WHAT IS NEEDED –
Your task is to filter the entries and copy every line containing the string "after".

Stored records:
»»

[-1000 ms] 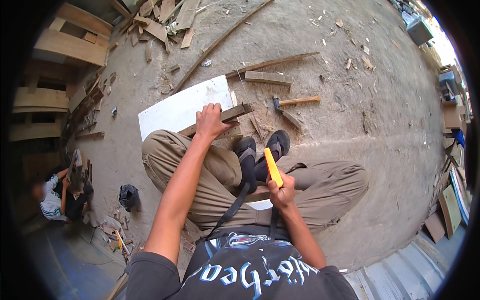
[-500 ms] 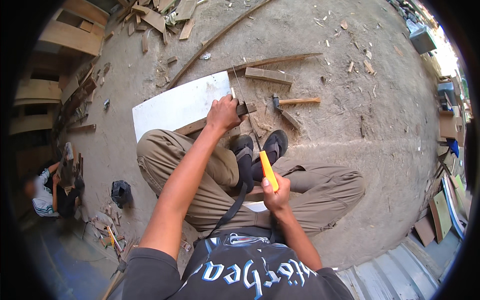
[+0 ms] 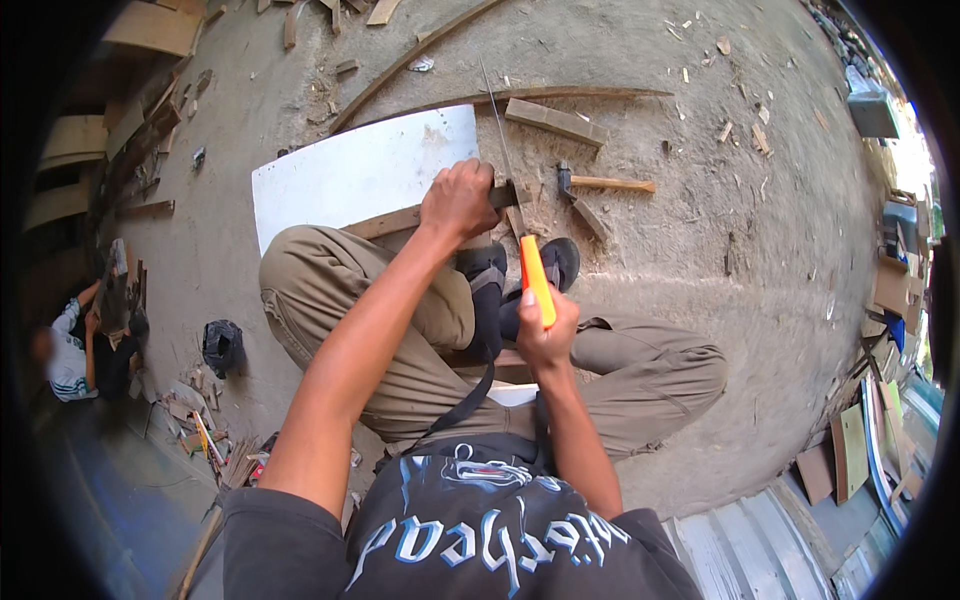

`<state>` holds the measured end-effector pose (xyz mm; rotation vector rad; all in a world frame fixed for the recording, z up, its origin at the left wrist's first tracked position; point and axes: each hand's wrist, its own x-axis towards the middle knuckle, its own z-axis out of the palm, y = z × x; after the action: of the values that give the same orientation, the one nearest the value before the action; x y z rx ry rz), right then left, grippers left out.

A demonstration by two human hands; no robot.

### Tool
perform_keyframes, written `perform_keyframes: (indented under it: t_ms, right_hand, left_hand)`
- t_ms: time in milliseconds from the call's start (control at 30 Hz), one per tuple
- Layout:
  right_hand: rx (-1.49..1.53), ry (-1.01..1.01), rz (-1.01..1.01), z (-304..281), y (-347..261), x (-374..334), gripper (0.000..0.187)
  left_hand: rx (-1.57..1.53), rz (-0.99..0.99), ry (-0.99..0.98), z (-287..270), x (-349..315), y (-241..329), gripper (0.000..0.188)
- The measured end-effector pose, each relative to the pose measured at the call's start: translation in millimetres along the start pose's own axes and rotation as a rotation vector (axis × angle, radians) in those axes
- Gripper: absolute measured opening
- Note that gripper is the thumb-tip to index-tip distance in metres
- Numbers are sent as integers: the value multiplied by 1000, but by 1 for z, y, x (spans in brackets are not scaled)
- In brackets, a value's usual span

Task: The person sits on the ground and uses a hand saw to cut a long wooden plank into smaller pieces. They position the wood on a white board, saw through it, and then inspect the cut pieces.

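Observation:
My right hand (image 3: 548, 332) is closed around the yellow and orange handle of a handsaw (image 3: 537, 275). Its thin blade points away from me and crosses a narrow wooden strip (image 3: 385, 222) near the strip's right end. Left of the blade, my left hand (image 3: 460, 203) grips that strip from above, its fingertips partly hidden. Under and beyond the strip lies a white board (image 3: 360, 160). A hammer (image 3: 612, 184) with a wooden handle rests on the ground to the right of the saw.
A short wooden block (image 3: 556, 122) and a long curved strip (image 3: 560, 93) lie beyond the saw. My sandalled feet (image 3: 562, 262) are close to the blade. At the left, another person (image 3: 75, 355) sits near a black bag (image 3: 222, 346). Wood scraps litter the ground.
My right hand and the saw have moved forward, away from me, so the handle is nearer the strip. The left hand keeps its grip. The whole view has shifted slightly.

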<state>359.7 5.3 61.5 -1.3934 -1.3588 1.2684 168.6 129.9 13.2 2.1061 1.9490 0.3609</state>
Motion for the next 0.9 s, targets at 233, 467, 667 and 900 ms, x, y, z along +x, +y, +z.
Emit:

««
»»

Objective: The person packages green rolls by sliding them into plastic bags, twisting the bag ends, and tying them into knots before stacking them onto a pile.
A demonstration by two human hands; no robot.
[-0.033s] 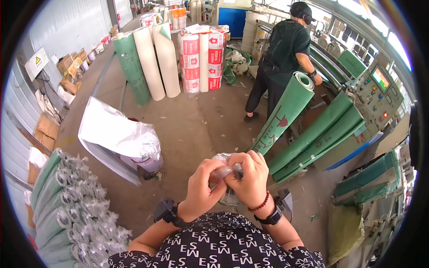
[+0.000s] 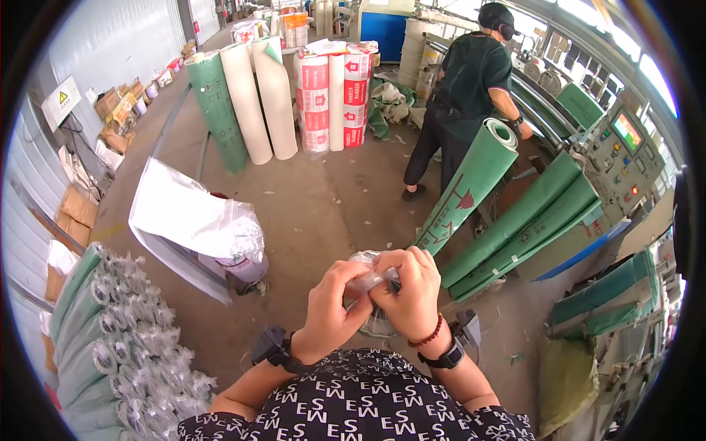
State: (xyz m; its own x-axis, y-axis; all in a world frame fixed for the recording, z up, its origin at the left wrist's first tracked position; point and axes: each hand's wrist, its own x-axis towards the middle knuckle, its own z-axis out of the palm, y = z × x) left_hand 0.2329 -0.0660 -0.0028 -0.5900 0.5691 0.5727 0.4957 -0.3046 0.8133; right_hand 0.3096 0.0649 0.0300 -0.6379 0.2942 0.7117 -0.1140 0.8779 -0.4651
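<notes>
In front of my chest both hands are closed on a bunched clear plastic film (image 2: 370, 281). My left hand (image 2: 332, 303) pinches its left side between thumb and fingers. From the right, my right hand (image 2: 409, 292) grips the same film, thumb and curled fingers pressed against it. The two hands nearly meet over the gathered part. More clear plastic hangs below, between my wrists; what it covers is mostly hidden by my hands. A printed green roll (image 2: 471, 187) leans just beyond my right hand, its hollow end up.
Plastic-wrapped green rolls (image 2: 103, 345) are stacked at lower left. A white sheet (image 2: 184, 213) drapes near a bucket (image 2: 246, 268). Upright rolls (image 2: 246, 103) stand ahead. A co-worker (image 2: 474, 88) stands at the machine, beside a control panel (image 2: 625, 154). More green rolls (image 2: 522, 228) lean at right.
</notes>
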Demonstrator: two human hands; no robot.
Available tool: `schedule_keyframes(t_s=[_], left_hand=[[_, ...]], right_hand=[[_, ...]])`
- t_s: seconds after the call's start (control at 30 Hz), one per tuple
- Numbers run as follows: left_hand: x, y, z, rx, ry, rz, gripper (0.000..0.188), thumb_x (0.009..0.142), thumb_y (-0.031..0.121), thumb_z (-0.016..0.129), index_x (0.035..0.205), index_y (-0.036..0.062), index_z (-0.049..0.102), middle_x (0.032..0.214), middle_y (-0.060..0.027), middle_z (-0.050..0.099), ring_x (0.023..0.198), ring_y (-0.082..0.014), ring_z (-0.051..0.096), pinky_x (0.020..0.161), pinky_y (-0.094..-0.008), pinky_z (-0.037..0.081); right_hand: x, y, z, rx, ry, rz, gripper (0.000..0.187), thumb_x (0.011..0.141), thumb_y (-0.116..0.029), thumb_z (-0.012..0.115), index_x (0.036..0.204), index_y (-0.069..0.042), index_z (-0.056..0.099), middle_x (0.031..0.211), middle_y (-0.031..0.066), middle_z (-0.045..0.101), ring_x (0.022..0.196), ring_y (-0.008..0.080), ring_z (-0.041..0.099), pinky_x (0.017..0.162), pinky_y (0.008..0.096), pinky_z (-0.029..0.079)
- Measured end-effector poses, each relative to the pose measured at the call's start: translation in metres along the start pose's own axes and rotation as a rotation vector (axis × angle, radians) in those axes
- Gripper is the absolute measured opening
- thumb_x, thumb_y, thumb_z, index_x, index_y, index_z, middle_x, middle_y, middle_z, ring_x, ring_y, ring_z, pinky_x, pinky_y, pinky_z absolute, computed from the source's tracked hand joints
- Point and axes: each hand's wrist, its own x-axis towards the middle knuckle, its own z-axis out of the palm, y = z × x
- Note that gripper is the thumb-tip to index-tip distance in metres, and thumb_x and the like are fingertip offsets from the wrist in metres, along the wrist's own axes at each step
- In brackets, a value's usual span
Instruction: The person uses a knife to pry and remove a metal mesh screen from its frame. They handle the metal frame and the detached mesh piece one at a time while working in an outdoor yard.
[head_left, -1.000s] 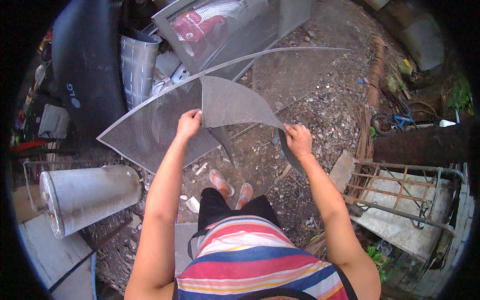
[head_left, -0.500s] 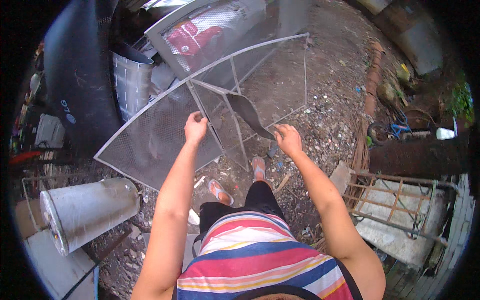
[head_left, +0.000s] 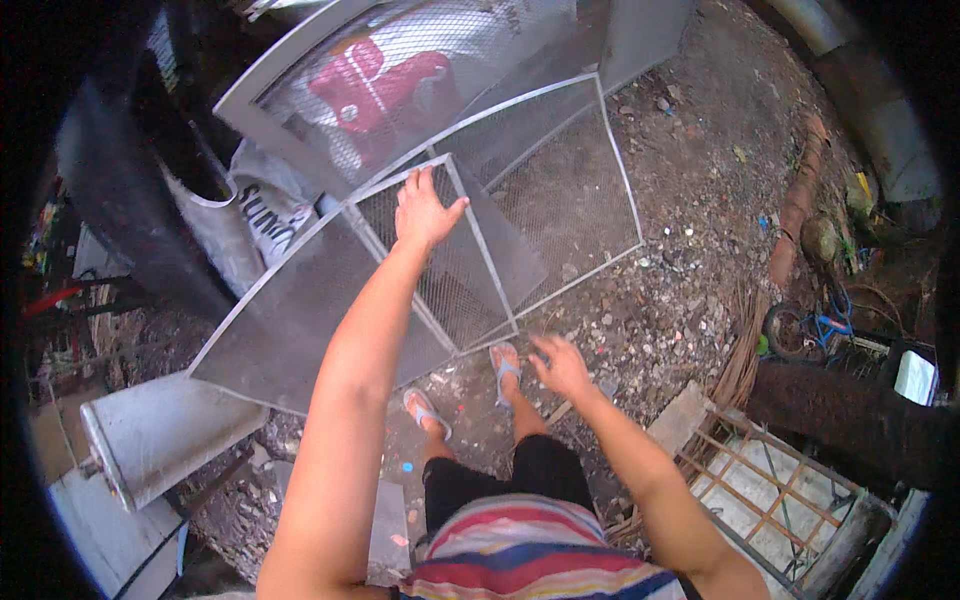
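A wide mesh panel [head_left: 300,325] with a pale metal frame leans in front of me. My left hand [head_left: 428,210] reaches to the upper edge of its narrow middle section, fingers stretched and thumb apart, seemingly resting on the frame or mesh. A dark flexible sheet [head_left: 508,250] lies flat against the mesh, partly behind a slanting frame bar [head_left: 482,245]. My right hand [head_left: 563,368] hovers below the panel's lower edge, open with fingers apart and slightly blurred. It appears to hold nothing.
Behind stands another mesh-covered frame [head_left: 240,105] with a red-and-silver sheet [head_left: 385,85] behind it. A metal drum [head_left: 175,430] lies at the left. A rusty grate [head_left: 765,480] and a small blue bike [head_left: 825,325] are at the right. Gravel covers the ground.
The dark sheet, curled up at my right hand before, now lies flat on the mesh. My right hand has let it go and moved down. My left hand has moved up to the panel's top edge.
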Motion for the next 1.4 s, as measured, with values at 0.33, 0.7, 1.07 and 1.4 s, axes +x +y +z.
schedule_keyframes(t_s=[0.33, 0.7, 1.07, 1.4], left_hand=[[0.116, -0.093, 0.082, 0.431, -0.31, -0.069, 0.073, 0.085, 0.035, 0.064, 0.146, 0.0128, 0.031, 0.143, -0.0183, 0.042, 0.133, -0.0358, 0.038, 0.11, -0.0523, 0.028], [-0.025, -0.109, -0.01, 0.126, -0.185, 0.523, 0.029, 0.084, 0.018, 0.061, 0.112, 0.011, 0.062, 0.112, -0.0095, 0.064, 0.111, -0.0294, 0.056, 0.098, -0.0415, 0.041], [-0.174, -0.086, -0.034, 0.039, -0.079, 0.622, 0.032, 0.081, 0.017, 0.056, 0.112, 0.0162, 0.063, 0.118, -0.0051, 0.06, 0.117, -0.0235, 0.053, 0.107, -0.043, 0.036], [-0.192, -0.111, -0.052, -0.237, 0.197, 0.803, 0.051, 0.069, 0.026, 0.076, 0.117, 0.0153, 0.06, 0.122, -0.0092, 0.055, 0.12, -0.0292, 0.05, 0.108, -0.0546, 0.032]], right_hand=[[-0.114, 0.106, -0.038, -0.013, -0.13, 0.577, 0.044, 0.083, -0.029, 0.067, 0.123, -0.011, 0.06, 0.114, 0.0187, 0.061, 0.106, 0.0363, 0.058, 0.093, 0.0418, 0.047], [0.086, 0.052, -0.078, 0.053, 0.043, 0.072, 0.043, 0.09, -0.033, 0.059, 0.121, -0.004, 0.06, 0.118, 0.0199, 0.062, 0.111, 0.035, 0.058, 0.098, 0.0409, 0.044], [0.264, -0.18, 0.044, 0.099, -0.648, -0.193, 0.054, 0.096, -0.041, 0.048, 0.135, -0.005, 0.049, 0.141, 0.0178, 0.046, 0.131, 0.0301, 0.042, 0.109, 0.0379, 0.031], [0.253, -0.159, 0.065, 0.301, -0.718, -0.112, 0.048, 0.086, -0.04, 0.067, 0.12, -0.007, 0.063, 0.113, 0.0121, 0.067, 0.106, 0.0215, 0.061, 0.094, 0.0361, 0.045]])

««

TASK RESULT –
`<state>` holds the measured end-effector pose (xyz mm; rotation vector rad; all in a world frame fixed for the recording, z up, its origin at the left wrist's first tracked position; point and axes: each hand's wrist, its own x-axis towards the middle knuckle, its own z-axis out of the palm, y = z × x; after the action: of the values that give the same orientation, the one nearest the value before the action; x y z rx ry rz), right then left, grippers left out.
- t_s: seconds after the call's start (control at 30 Hz), one per tuple

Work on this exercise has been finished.